Identifying Reliable Sources of Information about Companies in Multilingual Wikipedia

The IEEE published a paper on the automatic identification of reliable sources of information about companies in the multilingual Wikipedia. The information source assessment models presented in the publication can help Internet users find valuable sources of information about companies using open data from Wikipedia, DBpedia and Wikidata.

Authors of the publication: Włodzimierz Lewoniewski, Krzysztof Węcel, Witold Abramowicz. The research findings were presented at the FedCSIS 2022 conference.

In order to select Wikipedia articles about companies, data from various semantic knowledge bases were used – DBpedia[1] and Wikidata[2].

The most commonly used values[3] for property P31 (“instance of”) in Wikidata items related to one or more Wikipedia articles. Source: own calculations in 2022.

Wikidata – a semantic knowledge base that works on a similar basis to Wikipedia, with one significant difference – here we can put facts about objects using statements with properties and values (not sentences in natural language). Each Wikidata item contains a collection of different statements arranged in the form “Subject-Predicate-Object”. For example, information about the Poznań University of Economics and Business can be found on a separate page in Wikidata:

Wikidata is also considered to be the central data management platform for Wikipedia and most of its sister projects. This means that via Wikidata, we can find links to Wikipedia articles in different languages describing the same object. Thus, having a list of Wikidata items of a certain type (e.g. companies), we can also find corresponding Wikipedia article names.

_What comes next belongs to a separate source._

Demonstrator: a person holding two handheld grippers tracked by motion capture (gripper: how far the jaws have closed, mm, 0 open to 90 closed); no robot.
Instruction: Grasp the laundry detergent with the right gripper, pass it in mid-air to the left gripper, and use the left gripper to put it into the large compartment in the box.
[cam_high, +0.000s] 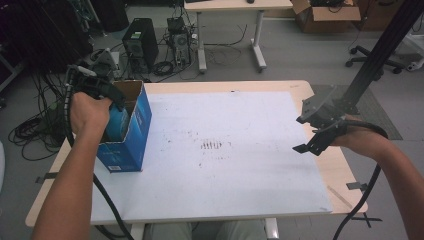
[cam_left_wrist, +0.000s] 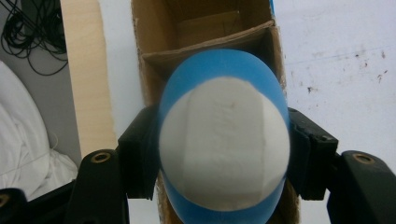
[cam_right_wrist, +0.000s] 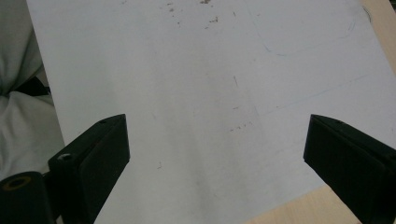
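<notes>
A blue cardboard box (cam_high: 131, 136) with an open top stands at the left edge of the white sheet (cam_high: 225, 145). My left gripper (cam_high: 116, 101) hovers over its opening, shut on a blue ball with a white patch (cam_left_wrist: 224, 140). The black pads (cam_left_wrist: 140, 149) press on the ball's two sides, and the box's brown inner divider (cam_left_wrist: 205, 42) lies just beyond it. In the high view the ball (cam_high: 118, 124) sits partly inside the box mouth. My right gripper (cam_high: 301, 135) hangs open above the sheet's right edge, with bare white sheet (cam_right_wrist: 210, 70) between its jaws.
The wooden table (cam_high: 345, 175) ends close beyond the sheet on the left and right. A slanted black frame post (cam_high: 380, 55) rises behind the right hand. On the floor behind are a computer tower (cam_high: 141, 42), cables, another table (cam_high: 230, 6) and a cardboard carton (cam_high: 325, 15).
</notes>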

Currently Wikidata has over 100 million items[4] (described subjects), while the number of Wikipedia articles in all languages is around 60 million[5]. Thus, not every Wikidata item needs to refer to a separate Wikipedia article on a specific topic.

The most used classes from the DBpedia ontology[6]. Source: own calculations in 2022.

DBpedia – is a semantic knowledge base that is automatically enriched using structured information from Wikipedia articles in different languages. The acquired knowledge on a given topic is available on a separate page. For example, such semantic data on the Poznań University of Economics and Business as a DBpedia resource extracted from the English Wikipedia[7] can be found at:

On such DBpedia pages, among the various properties, we can also find information about the type(s) of the described object. For our example, DBpedia indicates that the object belongs to such classes as: dbo:Organisation, dbo:EducationalInstitution, dbo:University and others. Having the names of the classes we are interested in, we can find all objects of a certain type within DBpedia.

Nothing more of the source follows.